In a brief conversation last night with Eroshevich, the psychiatrist acknowledged the existence of the fax, but declined to comment on it, citing "patient confidentiality."

Rock Hall: Critics Angry About Top 200 List

There’s still a lot of unhappiness at the Rock and Roll Hall of Fame Foundation after this week’s weird induction ceremony. It’s not just about the way votes were manipulated, either.

Sources say that at Tuesday’s board meeting, several members criticized new administrator Joel Peresman for “giving away” rights for the Hall’s logo to promote a “Definitive 200 Albums of all time” list developed by the National Association of Record Manufacturers.

Indeed, many of the albums on the top 200 list are not by Hall of Fame inductees.

And the list omits many members of the Hall of Fame. There are no albums on it by Janis Joplin, for example, or Elvis Costello, Sam Cooke, Jackie Wilson, Jefferson Airplane or The Kinks.

It’s the kind of list in which a Kenny G album is listed at number 107, above "Beggars Banquet," "Rubber Soul," "Goodbye Yellow Brick Road" and "Bridge Over Troubled Water."

Bob Dylan’s "Blonde on Blonde" didn’t even make the list.
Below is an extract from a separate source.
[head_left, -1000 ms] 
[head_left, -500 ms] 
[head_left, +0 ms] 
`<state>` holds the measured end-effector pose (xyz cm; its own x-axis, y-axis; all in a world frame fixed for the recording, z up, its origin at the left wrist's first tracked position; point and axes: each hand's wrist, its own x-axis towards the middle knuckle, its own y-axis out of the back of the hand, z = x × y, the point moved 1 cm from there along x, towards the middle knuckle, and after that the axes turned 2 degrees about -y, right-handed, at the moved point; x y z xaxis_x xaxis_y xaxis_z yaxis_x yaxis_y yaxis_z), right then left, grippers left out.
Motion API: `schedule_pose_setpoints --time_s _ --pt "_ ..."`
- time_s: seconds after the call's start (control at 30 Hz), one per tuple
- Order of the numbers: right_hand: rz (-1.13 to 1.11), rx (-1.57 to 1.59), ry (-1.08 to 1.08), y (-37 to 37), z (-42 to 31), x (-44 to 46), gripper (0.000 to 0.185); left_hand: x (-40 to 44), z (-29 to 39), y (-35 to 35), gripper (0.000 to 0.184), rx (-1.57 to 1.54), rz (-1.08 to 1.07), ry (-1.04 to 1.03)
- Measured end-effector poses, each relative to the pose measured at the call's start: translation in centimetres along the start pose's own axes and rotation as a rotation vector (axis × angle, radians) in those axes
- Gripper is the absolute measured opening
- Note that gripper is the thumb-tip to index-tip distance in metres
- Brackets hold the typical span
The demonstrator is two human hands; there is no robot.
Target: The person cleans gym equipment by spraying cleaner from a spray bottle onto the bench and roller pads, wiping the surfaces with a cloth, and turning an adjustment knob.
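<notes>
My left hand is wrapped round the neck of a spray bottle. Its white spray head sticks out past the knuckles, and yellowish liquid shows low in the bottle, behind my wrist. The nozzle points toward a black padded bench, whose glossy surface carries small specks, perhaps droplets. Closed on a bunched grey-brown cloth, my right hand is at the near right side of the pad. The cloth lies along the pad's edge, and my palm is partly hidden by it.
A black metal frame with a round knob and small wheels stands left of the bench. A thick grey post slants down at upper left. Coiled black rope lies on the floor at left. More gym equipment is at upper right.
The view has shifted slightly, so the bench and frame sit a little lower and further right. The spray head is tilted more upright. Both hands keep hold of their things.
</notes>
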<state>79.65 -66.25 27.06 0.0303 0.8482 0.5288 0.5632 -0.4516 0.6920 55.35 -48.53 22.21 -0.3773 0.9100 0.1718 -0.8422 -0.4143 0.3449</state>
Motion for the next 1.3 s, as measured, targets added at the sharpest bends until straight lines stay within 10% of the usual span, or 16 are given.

Need I say more?

Peresman is almost as much an unpopular figure at the Rock Hall as Jann Wenner, and he’s only been there a few months.

Now, sources say, Wenner may have his eye on taking over the I.M. Pei designed museum in Cleveland, and rewriting rock history completely (can you say, Mellencamp?)

Stay tuned…

Dylan Selling Out; 'Namesake' Expands; 'October Road': Kill It Now

Fans of D.A. Pennebaker’s famous documentary, “Don’t Look Back,” are reveling in the new box set edition that just came out.

The beautiful gift package includes the original film remastered, plus a second hour-long disc of never before seen outtakes. There’s also a book with a transcript of the movie’s dialogue, originally issued in 1965.

My favorite part, though, is a tiny flip book of Pennebaker’s groundbreaking music video of “Subterranean Homesick Blues,” the one where Dylan throws down the cards with the lyrics.

It’s been copied, borrowed and stolen hundreds of times. This is the original. The box set is already mostly sold out, and another edition is heading to stores. …

Mira Nair’s “The Namesake” expands to more theaters this weekend. Do not miss it. This beautifully rendered story of an assimilating Indian family will be back at awards season. You want to say you saw it “months ago,” don’t you? ...

An ice storm and inertia, not to mention lots of promos, meant “October Road” was must-see TV last night on ABC. Dreck is too kind a word to describe this miserable soap opera about a “writer” who returns to his small hometown 10 years after high school.

Whoever wrote the show knows nothing about book publishing, that’s for sure. For one thing, the “writer” had a black agent (the always good Bill Bellamy) who sounded like he was coaching a basketball player.

And in what decade was this show supposed to be set? The characters graduated from school in 1997, but are nostalgic for music of the '70s like “The Boys Are Back in Town” and REO Speedwagon’s “Take It on the Run.”

All this shot through a sepia-colored cough syrup lens. Stick a fork in this sucker.